Convolutional Neural Networks (CNN) explained

Posted May 08, 2019 by Rokas Balsys

Convolutional Neural Networks: Introduction:

Take a moment to observe and look around you. Even if you are sitting still on your chair or lying on your bed, your brain is constantly trying to analyze the dynamic world around you. Without your conscious effort your brain is continuously making predictions and acting upon them.


After just a brief look at this photo you identified that there is a restaurant at the beach. You immediately identified some of the objects in the scene as plate, table, lights etc. You probably also guessed that weather is excellent to take a night walk. How were you able to make those predictions? How did you identify the numerous objects in the picture?

It took nature millions of years of evolution to achieve this remarkable feat. Our eye and our brain work in perfect harmony to create such beautiful visual experiences. The system which makes this possible for us is the eye, our visual pathway and the visual cortex inside our brain.

There is a system inside us which allows us to make sense of the picture above, the text in this article and all other visual recognition tasks we perform everyday.

We’ve been doing this since our childhood. We were taught to recognize a dog, a cat or a human being. Can we teach computers to do so? Can we make a machine which can see and understand as well as humans do?

Answer is yes! Similar to how a child learns to recognize objects, we need to show an algorithm millions of pictures before it is be able to generalize the input and make predictions for images it has never seen before.
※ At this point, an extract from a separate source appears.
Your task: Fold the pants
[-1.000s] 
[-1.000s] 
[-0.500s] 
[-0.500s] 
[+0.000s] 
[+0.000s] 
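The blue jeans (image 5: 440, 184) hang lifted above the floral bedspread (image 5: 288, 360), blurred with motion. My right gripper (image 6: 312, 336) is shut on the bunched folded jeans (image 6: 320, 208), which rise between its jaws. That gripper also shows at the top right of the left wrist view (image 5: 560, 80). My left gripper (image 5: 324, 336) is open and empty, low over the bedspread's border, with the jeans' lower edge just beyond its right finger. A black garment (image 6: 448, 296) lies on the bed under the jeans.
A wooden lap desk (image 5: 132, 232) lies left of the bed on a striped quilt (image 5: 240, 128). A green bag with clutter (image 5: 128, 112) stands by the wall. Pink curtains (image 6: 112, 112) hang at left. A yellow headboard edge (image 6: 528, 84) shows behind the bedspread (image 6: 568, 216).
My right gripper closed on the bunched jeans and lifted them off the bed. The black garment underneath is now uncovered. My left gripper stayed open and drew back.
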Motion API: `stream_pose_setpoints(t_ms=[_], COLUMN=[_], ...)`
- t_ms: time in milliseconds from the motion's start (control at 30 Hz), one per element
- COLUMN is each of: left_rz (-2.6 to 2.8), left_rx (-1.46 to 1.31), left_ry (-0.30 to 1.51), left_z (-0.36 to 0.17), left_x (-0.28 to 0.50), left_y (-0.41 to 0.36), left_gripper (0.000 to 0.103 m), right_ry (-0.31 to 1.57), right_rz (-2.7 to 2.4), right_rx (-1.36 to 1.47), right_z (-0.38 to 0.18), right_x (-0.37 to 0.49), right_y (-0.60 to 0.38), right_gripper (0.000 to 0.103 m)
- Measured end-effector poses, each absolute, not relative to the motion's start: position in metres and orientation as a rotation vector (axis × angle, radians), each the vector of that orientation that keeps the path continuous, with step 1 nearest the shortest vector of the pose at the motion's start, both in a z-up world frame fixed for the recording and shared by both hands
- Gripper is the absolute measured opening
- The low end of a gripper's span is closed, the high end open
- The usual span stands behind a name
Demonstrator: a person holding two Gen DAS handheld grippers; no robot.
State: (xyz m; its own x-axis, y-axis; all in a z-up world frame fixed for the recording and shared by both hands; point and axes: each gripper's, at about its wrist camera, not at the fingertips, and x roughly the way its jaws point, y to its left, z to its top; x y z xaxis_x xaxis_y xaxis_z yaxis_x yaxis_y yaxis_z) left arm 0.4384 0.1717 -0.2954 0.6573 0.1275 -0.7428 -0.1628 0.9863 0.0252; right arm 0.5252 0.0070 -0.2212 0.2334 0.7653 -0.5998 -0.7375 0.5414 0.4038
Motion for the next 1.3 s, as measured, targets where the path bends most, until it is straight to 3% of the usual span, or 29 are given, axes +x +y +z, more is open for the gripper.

Computers “see” the world in a different way than we do. They can only “see” anything in form of numbers, something like this:


To teach computers to make sense out of this array of numbers is a challenging task. Computer scientists have spent decades to build systems, algorithms and models which can understand images. Today in the era of Artificial Intelligence and Machine Learning we have been able to achieve remarkable success in identifying objects in images, identifying the context of an image, detect emotions etc. One of the most popular algorithm used in computer vision today is Convolutional Neural Network or CNN.

Convolutional Neural Networks:

Convolutional Neural Networks have a different architecture than regular Neural Networks. Regular Neural Networks transform an input by putting it through a series of hidden layers. Every layer is made up of a set of neurons, where each layer is fully connected to all neurons in the layer before. Finally, there is a last fully-connected layer — the output layer — that represent the predictions.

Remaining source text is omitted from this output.